Overall, these three regression analyses demonstrate that station proximity affects property values both indirectly (by affecting crime and retail development) and directly (possibly by improving transit accessibility and/or by imposing negative physical externalities) (see Figure 1). Direct effects are generally found to be larger than the indirect crime or retail effects. Further, Retail effects are larger in magnitude than crime effects, except for downtown neighborhoods closest to the stations. Most importantly, though, the study demonstrates that the station proximity effect differs greatly depending on neighborhood income, distance from the CBD, and distance from the station. The biggest benefactors of rail stations are neighborhoods that are far from the CBD and very close (one-quarter to one-half mile) from the station, in which case the positive retail effect dominates. The biggest losers are higher-income downtown neighborhoods closest (less than one-quarter mile) to the station, in which case the negative crime and direct externality effects dominate.
Figure 1. The three models demonstrate station proximity’s direct and indirect effects on property values.
In planning public transit, local governments may assume that stations will have a dominantly positive proximity effect on surrounding property values, due to the heightened transit accessibility that the stations provide. As these results show, however, the reality is more complex. To accurately predict the effect of a nearby transit station, the underlying drivers as well as the neighborhood’s characteristics must be considered. Additionally, local governments should seek to maximize the benefits and minimize the costs of existing transit stations. In low-income neighborhoods, governments should focus on mitigating the stations’ negative externalities, while the focus should be on reducing transit-driven crime in high-income neighborhoods.

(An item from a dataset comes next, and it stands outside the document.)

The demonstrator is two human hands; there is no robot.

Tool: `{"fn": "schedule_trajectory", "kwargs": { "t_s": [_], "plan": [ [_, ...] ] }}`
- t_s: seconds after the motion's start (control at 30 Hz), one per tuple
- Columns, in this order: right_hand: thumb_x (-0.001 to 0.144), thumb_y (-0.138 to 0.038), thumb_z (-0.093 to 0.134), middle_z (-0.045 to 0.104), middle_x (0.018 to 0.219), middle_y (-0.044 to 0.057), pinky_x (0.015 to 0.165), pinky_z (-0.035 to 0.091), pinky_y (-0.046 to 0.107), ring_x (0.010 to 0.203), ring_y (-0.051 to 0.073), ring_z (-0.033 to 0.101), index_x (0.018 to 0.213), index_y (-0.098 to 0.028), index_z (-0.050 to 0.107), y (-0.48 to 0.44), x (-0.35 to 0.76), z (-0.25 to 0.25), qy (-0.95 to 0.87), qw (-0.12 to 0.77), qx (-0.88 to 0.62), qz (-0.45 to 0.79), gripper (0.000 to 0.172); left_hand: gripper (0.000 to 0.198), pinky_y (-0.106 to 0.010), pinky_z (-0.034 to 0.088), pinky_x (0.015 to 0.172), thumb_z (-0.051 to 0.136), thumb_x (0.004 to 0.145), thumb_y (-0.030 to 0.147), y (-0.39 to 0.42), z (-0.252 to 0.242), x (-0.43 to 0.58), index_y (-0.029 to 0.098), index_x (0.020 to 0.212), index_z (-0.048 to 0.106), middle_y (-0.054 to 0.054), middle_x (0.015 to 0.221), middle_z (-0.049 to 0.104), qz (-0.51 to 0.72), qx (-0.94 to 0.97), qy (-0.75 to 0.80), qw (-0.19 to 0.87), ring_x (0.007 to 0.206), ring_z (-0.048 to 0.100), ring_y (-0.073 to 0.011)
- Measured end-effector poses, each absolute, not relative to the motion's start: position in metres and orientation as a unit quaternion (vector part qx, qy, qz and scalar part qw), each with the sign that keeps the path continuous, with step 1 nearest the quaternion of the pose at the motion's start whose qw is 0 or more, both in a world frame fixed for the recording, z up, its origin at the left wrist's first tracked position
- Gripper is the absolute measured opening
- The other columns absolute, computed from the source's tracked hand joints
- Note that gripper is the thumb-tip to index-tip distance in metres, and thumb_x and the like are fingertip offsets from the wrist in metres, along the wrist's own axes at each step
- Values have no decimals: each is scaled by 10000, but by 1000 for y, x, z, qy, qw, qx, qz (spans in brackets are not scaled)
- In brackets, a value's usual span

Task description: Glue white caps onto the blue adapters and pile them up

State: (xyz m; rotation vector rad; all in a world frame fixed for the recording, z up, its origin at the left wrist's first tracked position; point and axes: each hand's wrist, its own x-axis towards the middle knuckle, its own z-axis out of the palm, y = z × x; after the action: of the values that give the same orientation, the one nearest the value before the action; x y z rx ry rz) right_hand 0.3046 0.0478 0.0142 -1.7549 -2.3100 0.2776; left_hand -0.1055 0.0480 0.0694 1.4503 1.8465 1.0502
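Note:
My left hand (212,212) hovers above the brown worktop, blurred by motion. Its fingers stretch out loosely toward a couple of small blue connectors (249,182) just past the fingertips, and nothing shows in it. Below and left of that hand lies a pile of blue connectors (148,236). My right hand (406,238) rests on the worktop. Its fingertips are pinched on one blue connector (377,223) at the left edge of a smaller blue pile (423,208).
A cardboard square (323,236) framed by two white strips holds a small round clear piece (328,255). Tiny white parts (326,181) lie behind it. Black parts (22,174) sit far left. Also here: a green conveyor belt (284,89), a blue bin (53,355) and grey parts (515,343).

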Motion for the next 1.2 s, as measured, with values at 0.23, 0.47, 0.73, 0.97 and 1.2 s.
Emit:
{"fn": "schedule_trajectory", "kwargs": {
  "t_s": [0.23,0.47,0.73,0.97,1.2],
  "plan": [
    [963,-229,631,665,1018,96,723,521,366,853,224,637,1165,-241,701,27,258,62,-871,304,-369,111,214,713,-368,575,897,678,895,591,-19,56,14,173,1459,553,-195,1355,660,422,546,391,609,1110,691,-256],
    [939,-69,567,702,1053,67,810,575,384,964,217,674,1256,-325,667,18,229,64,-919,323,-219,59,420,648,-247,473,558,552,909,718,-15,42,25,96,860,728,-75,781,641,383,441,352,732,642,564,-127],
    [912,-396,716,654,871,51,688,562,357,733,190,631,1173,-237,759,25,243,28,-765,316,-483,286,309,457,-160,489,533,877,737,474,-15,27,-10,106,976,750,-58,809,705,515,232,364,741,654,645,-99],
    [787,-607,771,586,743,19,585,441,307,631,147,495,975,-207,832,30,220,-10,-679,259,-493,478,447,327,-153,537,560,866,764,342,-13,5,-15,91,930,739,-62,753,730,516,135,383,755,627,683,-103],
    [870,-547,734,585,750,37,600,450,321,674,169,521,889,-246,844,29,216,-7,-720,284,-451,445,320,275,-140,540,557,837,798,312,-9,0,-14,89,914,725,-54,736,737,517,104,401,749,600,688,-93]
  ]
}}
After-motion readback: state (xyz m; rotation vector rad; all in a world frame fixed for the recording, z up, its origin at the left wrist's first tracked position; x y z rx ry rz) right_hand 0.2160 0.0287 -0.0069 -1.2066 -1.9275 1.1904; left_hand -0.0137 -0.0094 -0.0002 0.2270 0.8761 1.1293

In this paper, Bowes and Ihlanfedlt are meticulous to separate the competing indirect effects of rail stations driven by crime-related and retail employment-related factors. Curiously, a similar effort is not made to disaggregate the direct effects of station proximity, even while two major competing effects (transit accessibility and negative physical externalities) are identified.
In addition, property values are used here as a proxy for the local demand for transit, as theorized by the amenities view of public goods. However, given that real estate buying decisions are likely temporally and conceptually displaced from household transportation decisions, property values may be only an imprecise proxy. A possible extension could thus be a similar study, replacing property value with household transportation costs as the response variable. This study would investigate the effects of nearby transit stations on actualized transportation costs for surrounding households, which would be rooted in actual transit use. These transportation cost savings could then be aggregated with the other direct and indirect effects studied in this model to create single hedonic model, providing a more complete illustration of the economic impact of public transit.
The full document can be found here: TP_Bao
Bowes, David R., and Keith R. Ihlanfeldt. “Identifying the Impacts of Rail Transit Stations on Residential Property Values.” Journal of Urban Economics 50 (2001): 1-25.